» **How to complete this task**: Word for word, return the lines from the top of the listing to the line containing "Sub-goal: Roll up", both ends included, and no others.

» **Provided material**:
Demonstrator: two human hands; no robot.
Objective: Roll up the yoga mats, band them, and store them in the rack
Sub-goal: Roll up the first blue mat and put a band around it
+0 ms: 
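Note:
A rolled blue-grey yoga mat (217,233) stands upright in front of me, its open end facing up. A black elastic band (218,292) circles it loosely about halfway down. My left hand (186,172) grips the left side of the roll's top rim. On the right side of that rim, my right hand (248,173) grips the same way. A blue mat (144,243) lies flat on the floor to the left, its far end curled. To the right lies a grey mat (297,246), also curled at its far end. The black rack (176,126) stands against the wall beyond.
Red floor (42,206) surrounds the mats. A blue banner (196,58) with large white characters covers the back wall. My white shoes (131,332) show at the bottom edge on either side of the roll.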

» **Expected answer**:
Demonstrator: two human hands; no robot.
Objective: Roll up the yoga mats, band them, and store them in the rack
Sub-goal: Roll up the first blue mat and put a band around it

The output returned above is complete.